Бригадирша же Марья Моревна, прослыша о том, что Петруша без ведома ее обвенчался на французской подданной, поначалу хотела поступить с ним грубо, но, имея обычай о всем советовать с своим духовным отцом, рассудила иначе — что от этого ей и детям никакого убытку нет, и наложила только на Петра оброк против прежнего вдвое, так как, по рассуждению священника, Петр, породнясь с первым французом-поваром, мог сам теперь просить о прибавке жалованья и статьи доходов. Требование это Петр Терентьев через многие годы исполнял, и оно его не изнуряло, а, напротив того, он еще себе немало добра нажил, и когда у него родилась дочь от французки, то водил ее как барышню, в коротких платьицах, в полсапожках и штанцах с кружевами, и учил ее грамоте и манерам у иностранной мадамы в пансионе. Так он был уверен, что получит выкупом вольность, и от всех жениных родных и знакомых тщатливо крыл свое крепостное сословие, оброк аккуратно высылал и паспорты получал сам с почты. Но поелику несть ничто тайно, еже не объявится*, то пришла к нему в Москву сестра его, смазливая девка, бежавшая от взысканий управителя, который будто бы доискивался ее и для того ее притеснял.

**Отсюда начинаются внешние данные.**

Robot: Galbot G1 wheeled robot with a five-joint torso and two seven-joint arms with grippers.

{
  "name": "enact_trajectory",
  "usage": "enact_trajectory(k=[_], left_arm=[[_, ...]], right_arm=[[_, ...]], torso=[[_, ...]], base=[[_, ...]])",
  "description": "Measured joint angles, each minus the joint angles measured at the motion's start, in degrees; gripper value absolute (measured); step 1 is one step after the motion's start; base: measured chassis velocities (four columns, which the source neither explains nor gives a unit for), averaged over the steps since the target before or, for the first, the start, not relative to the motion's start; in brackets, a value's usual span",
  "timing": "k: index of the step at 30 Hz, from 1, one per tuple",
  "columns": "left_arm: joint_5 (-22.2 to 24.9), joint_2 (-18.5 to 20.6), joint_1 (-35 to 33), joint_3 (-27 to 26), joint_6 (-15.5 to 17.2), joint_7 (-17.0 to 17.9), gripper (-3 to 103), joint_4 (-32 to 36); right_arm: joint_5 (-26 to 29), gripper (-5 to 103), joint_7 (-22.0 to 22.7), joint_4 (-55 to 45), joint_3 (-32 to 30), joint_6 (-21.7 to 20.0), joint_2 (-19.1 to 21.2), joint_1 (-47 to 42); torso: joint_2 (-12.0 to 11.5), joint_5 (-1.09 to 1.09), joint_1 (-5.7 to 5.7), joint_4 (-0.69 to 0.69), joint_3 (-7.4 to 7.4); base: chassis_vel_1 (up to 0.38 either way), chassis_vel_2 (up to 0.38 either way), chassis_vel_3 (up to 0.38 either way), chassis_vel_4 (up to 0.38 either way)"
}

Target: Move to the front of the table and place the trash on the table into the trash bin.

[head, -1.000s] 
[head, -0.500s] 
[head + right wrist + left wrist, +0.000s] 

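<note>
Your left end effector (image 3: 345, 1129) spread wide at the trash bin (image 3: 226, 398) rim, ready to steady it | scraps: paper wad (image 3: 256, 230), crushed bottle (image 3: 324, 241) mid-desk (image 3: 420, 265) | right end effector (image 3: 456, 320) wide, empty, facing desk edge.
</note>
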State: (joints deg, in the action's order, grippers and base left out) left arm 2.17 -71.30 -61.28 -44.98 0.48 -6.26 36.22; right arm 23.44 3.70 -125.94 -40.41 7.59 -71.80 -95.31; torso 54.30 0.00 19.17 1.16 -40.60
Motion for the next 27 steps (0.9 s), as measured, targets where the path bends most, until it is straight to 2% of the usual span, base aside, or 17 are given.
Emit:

Родственный голос крови возопил в Петре и побудил его на иное безрассудство: ту сестру у себя скрыть, хотя с сильным наказом, чтобы она о беде своей, от которой бежала, никому бы не открывала и через то их крепостного звания не обнаружила. Однако, по возникшему о ней подозрению, что ей некуда иначе бежать, как в Москву к брату, она там была открыта и взята по пересылке к наказанию при вратах полиции и к водворению в имение. А как это сталось в то время, когда дочери бригадира Анна и Клеопатра уже кончили учение и пришли в возраст, то в наказание Петру и сам он был потребован в деревню к наказанию за укрывательство сестры, а потом оставаться там и готовить для стола помещиков.